With careful treatment of topics that fill the curricular needs for the course, Probability and Statistics for Computer Science features:

•   A treatment of random variables and expectations dealing primarily with the discrete case.

•   A practical treatment of simulation, showing how many interesting probabilities and expectations can be extracted, with particular emphasis on Markov chains.

•   A clear but crisp account of simple point inference strategies (maximum likelihood; Bayesian inference) in simple contexts. This is extended to cover some confidence intervals, samples and populations for random sampling with replacement, and the simplest hypothesis testing.

•   A chapter dealing with classification, explaining why it’s useful; how to train SVM classifiers with stochastic gradient descent; and how to use implementations of more advanced methods such as random forests and nearest neighbors.

•   A chapter dealing with regression, explaining how to set up, use and understand linear regression and nearest neighbors regression in practical problems.

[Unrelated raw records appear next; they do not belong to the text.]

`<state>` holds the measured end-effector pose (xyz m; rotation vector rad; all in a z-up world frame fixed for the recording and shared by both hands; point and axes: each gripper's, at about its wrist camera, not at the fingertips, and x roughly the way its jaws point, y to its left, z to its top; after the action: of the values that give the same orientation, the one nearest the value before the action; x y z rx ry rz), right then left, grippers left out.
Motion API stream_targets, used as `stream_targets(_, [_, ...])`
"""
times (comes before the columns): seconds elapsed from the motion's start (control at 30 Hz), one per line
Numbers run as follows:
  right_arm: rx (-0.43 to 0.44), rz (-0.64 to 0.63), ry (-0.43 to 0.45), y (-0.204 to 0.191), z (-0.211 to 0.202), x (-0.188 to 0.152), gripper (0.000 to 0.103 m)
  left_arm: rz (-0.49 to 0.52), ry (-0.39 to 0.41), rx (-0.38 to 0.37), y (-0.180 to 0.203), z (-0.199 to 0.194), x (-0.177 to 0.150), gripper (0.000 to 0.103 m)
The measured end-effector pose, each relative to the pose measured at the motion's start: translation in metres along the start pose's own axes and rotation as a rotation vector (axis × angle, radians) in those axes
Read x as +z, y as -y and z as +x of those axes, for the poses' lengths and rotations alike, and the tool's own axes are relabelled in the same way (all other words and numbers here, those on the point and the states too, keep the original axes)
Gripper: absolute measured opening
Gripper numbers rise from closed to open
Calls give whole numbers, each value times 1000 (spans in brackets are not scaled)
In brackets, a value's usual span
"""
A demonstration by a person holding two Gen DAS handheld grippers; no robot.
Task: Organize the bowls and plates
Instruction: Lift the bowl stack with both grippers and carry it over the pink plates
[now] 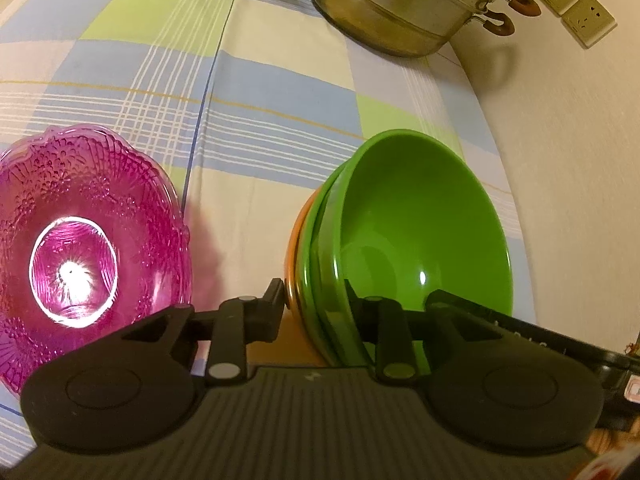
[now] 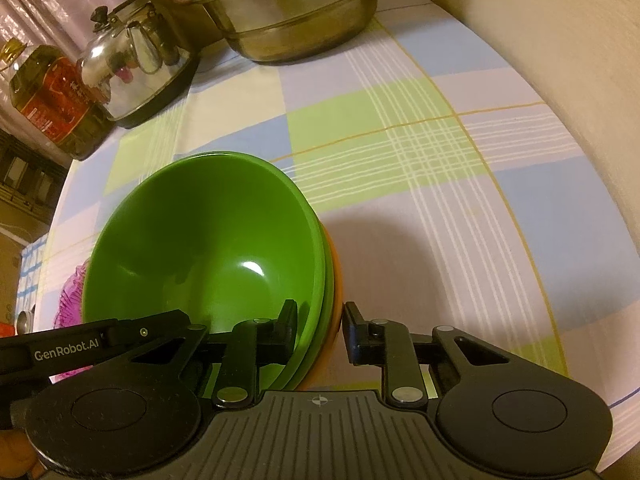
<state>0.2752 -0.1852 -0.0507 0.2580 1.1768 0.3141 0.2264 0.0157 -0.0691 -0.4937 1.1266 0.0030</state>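
Green bowl stack [image 1: 400,240] pinched at opposite rims by left claw [image 1: 316,304] and right claw [image 2: 320,324], both closed on it: lift level, evenly, off worktop [image 2: 440,200].

green bowls [image 1: 420,232]: 2 | orange bowl [image 1: 294,256]: 1 | pink glass bowl [image 1: 80,248]: 1 | steel pot [image 1: 400,4]: 1 | kettle [image 2: 132,56]: 1 | oil bottle [image 2: 52,100]: 1

left tool [image 1: 316,308] clamps rims of nested green bowls [image 1: 420,224]; pink bowl [image 1: 80,240] beside.

A checked tablecloth [image 1: 260,92] meets a cream wall [image 1: 560,160] bearing two sockets [image 1: 576,8]; warm, perhaps lamp, light.
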Motion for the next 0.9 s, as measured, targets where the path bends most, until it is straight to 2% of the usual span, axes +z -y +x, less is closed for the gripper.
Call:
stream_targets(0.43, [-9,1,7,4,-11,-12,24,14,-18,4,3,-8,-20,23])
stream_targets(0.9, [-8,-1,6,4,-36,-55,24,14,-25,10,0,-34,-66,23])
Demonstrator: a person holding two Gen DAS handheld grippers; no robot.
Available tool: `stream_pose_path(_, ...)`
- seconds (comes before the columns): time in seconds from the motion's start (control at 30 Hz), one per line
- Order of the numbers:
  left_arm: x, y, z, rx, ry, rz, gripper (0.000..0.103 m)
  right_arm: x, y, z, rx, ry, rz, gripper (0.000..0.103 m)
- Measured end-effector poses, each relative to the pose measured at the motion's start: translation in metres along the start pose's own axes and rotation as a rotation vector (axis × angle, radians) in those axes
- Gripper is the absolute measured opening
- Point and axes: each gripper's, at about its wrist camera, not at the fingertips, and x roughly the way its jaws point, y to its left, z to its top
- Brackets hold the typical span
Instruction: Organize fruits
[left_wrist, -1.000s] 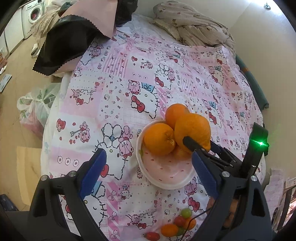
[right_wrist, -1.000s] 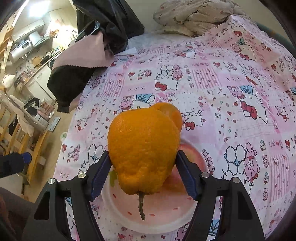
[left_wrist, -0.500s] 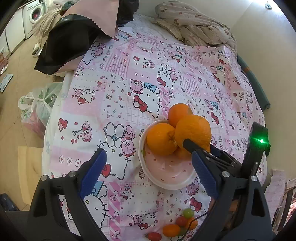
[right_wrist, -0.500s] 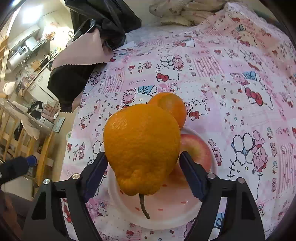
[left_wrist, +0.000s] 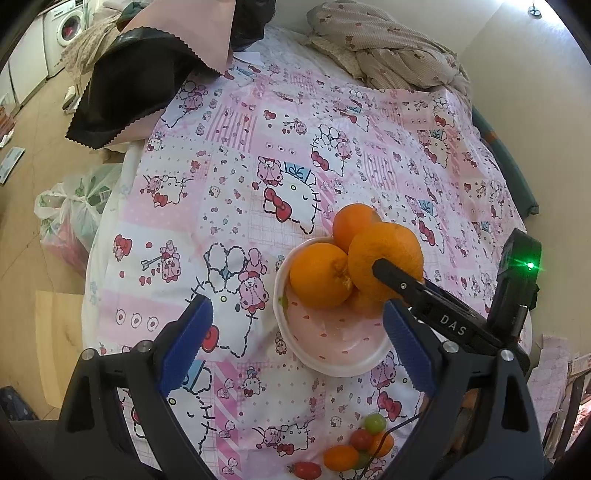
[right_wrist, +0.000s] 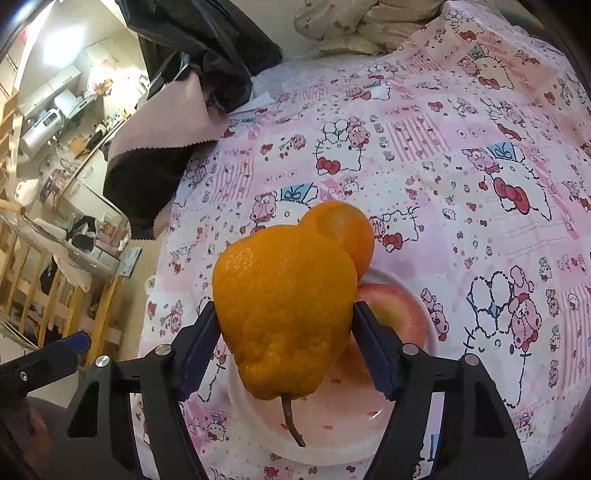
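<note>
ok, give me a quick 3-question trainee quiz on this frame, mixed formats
1. True or false: the left gripper holds a fruit.
2. Multiple choice: the large stemmed orange sits between the blue pads of which gripper? A) left B) right C) neither
3. Fill in: the small tomatoes lie on the ______, outside the pink bowl.

Key: 1. False; it is open and empty. 2. B; the right gripper is closing its jaws on it above the bowl. 3. Bedsheet.
</note>
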Motion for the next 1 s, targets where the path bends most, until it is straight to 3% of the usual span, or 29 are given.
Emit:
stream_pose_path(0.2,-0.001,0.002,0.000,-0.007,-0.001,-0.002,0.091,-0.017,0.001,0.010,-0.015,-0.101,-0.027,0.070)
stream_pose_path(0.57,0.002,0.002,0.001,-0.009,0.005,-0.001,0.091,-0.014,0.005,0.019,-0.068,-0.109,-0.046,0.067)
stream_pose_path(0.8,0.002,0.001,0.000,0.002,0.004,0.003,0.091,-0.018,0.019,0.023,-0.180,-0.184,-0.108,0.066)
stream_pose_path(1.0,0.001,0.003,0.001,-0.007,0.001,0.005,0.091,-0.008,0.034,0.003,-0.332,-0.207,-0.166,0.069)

•   A chapter dealing with principal components analysis, developing intuition carefully, and including numerous practical examples. There is a brief description of multivariate scaling via principal coordinate analysis.

•   A chapter dealing with clustering via agglomerative methods and k-means, showing how to build vector quantized features for complex signals.

Illustrated throughout, each main chapter includes many worked examples and other pedagogical elements such as

boxed Procedures, Definitions, Useful Facts, and Remember This (short tips). Problems and Programming Exercises are at the end of each chapter, with a summary of what the reader should know.  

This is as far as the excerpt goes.